Annem ve babam... Hiç dokunamadığım, annem ve babam... Yüzlerini sadece fotoğraflarda gördüğüm annem ve babam...
Büyük bir yalanın içinde doğduğum ve büyüdüğüm gerçeğini tekrar düşününce gözlerimden bir yaş aktı. Halamın sözleri aklıma geldi.
"Bunca beyaz yalanın arasında sıkışmanı istemiyorum..."
Derin bir nefes aldım.
"Aslında ölmediler, sürgün edildiler..."
Bir damla daha yaş aktı gözümden.
"Baban senin gibi değildi akşın..."
"Sen de bir melezsin aşkın..."
Şarkının bitmesiyle emniyet kemerinin çıkarma sesini işittim. Kafamı kaldırdığımda halam dışarıya çıkmış, dikiz aynasında kendine bakıyordu. Sanırım önemli bir yerdi.

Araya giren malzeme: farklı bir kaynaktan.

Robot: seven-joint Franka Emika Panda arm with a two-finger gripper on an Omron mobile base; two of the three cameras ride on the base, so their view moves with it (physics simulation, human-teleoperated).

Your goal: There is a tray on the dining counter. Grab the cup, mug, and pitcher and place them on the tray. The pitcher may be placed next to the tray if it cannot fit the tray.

Kaşlarım çatılı indim arabadan. Kafamı kaldırdığında karşıma çıkan ilk şey iki katlı, beyaza boyanmış bir binaydı. Dışı beyaz zambaklarla kaplıydı. Eski yapılı bir bina olduğu aşikardı.
"Burası çok güzel... Gerçekten, huzur verici."
"Öyledir..." dedi halam. "arada buraya gelir şuradaki banklara otururum." tebessüm ederek kafamı salladım.
"Hadi girelim içeriye." kafamı olumlu anlamda salladıktan sonra beyaz tahta kapıda duran genç bir bayan önümüze geçti ve dudaklarını araladı.
" Şifre?"
"Kül." dedi halam. Şifre küldü, bunu aklımda tutmalıydım.
Hızlı bir şekilde tahta kapıdan geçtik ve içeriye girince kapının iki yanında beyaz trabzanları ve siyah halı ile döşenmiş merdivenler karşıladı bizi. Sağ taraftaki merdivene sürüklendiğimde nerdeyse dengemi kaybediyordum.
siyah kapılı bir odanın önüne geldiğimde halam kapıyı açtı. İçeriye girdiğimde beyaz bir perde, basit, krem koltuk, küçük, tahta bir masa ve beyaz demirleri olan bir elbise askılık vardı. Askılığın yanına gittim. Asılı olan kıyafetlere göz gezdirdim.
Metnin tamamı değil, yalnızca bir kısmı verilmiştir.